Exercise prompt: Pictures stay out of the output. Return exactly the lines below from the one with "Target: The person" down to the one with "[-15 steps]", both included, and nothing more.

___

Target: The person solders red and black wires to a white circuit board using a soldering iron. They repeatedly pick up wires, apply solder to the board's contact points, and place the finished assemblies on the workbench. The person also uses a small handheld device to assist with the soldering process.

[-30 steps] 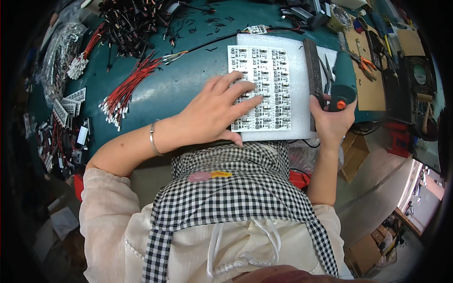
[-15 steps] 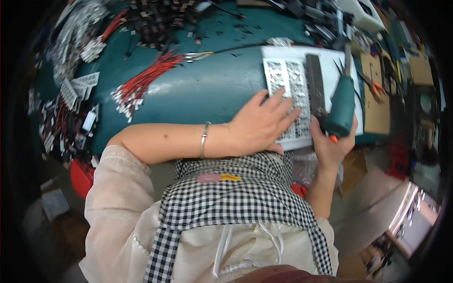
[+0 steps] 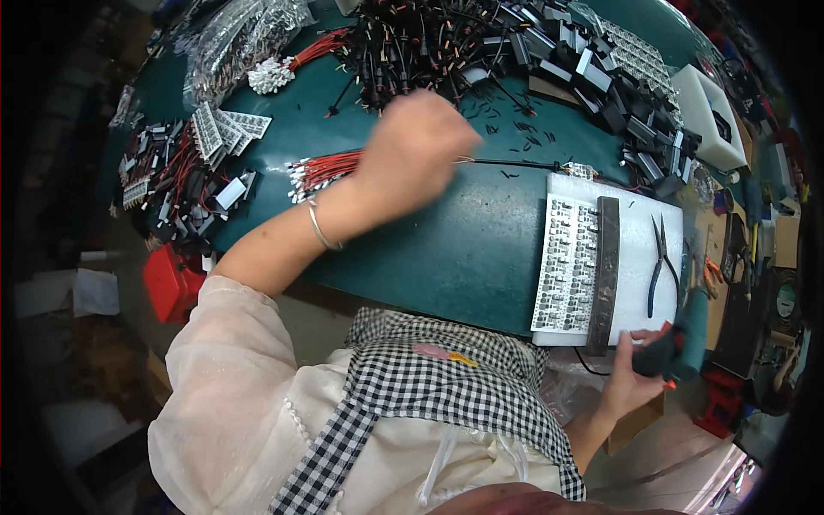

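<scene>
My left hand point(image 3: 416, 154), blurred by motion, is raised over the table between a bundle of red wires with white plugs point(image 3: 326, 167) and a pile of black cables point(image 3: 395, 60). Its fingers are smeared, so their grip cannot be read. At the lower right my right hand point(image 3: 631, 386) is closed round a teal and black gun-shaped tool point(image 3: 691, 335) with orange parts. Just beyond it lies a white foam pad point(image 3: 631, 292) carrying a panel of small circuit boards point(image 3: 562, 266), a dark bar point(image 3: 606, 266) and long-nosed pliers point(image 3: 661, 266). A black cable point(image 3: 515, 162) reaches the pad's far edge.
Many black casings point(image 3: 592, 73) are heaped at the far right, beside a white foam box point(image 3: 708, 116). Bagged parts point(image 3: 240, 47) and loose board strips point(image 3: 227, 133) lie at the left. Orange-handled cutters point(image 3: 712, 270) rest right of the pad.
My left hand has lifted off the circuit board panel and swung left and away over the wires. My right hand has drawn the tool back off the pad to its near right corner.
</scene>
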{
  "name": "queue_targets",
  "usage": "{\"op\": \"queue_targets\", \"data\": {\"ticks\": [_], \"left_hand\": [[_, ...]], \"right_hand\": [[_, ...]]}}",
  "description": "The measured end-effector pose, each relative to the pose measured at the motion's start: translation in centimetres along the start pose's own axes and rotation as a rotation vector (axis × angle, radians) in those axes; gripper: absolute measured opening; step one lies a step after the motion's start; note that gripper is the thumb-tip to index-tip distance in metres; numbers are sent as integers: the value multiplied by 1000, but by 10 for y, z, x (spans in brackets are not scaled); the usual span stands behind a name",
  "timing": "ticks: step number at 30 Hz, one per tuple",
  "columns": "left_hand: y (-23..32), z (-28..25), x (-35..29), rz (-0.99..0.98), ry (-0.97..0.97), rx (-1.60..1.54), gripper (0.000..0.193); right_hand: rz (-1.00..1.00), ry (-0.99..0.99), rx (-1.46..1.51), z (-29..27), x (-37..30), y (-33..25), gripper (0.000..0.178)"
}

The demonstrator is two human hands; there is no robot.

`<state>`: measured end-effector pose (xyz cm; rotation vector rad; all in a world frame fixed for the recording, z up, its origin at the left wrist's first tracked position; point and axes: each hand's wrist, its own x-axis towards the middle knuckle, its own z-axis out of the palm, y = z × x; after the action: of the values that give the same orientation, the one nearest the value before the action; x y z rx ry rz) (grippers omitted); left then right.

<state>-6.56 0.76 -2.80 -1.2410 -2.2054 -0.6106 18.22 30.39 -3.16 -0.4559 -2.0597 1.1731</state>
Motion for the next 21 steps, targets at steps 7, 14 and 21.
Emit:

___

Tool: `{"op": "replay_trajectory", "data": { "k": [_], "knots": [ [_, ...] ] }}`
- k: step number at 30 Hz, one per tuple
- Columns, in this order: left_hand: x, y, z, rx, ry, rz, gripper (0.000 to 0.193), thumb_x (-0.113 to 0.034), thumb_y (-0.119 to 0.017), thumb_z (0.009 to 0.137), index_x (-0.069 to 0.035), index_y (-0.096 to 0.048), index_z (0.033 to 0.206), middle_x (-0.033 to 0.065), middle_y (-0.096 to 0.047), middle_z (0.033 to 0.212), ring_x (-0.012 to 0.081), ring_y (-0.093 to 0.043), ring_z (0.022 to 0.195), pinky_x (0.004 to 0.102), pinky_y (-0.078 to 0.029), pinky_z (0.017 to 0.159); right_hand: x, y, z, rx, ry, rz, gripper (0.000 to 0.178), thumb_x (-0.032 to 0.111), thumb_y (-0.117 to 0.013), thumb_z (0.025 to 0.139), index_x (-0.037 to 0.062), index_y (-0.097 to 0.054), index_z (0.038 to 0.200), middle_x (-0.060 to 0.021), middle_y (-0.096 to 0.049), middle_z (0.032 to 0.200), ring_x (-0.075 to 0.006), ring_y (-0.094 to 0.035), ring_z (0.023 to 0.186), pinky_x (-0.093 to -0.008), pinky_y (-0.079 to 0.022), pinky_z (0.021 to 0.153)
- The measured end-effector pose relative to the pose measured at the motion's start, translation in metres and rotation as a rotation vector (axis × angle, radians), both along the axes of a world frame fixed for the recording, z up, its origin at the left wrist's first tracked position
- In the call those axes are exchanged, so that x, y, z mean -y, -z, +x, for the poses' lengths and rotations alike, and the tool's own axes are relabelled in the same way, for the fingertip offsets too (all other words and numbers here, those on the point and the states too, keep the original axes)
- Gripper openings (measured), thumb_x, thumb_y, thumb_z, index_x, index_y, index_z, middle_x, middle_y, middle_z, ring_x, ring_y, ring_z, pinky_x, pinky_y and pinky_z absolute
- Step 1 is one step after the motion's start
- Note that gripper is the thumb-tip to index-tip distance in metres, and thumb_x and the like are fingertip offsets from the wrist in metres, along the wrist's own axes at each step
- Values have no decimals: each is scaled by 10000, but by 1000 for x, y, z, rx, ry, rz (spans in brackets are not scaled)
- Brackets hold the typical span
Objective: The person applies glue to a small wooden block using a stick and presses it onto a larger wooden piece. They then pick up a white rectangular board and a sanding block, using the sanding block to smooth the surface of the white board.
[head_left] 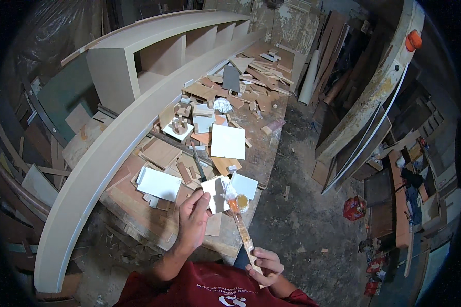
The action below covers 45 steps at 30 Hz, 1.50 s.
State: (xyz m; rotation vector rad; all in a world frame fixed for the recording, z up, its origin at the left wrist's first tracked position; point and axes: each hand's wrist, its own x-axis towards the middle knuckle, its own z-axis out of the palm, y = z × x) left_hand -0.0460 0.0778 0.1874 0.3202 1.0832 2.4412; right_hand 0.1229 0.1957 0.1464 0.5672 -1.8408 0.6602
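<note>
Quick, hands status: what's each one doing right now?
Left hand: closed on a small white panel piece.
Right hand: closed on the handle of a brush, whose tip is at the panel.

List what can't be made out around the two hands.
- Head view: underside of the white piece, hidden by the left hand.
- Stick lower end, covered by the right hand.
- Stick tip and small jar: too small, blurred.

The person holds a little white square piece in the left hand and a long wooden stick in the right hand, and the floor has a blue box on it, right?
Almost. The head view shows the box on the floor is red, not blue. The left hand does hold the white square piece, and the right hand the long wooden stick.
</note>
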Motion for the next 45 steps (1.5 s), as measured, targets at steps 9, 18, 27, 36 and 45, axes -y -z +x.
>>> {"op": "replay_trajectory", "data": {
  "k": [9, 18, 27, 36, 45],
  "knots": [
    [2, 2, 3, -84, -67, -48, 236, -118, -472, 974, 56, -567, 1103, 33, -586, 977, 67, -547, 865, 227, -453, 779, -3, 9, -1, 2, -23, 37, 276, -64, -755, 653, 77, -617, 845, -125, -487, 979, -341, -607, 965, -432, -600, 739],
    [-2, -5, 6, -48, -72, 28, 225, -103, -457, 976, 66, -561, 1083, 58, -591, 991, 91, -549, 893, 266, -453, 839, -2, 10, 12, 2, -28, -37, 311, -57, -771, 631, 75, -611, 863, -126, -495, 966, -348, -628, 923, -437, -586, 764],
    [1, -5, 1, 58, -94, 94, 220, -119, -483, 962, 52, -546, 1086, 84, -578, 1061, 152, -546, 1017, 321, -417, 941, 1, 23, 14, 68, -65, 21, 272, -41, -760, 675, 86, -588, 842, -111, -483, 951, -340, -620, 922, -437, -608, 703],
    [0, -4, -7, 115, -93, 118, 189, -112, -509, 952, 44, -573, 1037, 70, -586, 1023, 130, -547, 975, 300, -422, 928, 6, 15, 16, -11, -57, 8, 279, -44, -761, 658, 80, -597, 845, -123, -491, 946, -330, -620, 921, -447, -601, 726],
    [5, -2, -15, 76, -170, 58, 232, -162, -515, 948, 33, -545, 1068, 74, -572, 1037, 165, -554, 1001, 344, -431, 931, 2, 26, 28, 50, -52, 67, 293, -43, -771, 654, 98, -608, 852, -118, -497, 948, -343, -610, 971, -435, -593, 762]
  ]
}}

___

Exercise solution:
Target: The person solders red and black wires to a white circuit board using a soldering iron. They repeatedly pick up wires, apply solder to the board's contact points, and place the finished assemblies on the workbench. The person also uses a small handheld device to assist with the soldering process.

[-30 steps] 
[-15 steps] 

Work on the answer has been completed.